The market exchange in prostitution works only to
the prostitute’s indignity and humiliation because in the sensual act, “the man contributes
only a minimal part of himself, but the woman her entire self.” The men never interact
with her “as real and whole persons,” and she “must feel a terrible loneliness and
dissatisfaction,” resulting in her, according to Simmel, turning to pimps and lesbianism.

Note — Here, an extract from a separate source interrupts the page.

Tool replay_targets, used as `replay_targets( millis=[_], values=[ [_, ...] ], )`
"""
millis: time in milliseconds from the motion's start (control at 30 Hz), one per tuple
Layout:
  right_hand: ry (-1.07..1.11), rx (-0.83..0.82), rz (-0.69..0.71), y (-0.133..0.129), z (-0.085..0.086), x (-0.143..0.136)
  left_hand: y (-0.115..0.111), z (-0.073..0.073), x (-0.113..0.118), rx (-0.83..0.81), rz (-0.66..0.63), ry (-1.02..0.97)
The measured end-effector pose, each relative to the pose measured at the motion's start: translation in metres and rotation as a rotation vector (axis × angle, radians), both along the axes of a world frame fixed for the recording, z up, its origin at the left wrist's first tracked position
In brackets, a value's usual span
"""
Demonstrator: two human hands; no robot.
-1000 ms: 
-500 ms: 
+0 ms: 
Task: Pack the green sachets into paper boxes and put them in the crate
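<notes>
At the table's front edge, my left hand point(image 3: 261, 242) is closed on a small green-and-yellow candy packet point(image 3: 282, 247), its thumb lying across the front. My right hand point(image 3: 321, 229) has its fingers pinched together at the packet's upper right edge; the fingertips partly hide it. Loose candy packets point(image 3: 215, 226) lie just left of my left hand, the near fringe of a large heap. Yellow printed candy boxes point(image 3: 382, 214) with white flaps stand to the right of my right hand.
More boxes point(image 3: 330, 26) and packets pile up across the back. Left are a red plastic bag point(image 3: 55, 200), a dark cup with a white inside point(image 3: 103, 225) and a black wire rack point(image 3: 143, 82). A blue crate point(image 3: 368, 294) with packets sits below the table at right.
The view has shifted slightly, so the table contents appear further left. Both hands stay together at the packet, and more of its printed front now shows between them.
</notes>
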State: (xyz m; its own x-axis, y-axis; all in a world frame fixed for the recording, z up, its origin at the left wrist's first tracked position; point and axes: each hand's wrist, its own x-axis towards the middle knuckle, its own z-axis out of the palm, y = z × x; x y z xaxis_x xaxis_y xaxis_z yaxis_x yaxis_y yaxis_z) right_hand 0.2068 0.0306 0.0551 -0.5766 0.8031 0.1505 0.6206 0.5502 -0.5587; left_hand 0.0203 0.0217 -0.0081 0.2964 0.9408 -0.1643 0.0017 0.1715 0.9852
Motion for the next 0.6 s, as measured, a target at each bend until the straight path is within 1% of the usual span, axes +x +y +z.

To Simmel, prostitution takes away what is the most intimate and sensuous from a
woman (but not that of men), reducing her to a non-person who is alienated from all men
by instrumentalizing her as the object of men’s sexual outlet. Moreover, Simmel argued:
“the key feature of prostitution is not polyandry, but polygyny.” That is, the advantage of
the buyer (client) over the seller (prostitute) in the sexual exchange economy means that
prostitution is not defined by a woman’s availability to many men but in a man’s sexual
access to many women. Polygyny “diminishes uniqueness of a woman; she has lost the
Prostitution thus reinforces men’s domination and women’s
degradation.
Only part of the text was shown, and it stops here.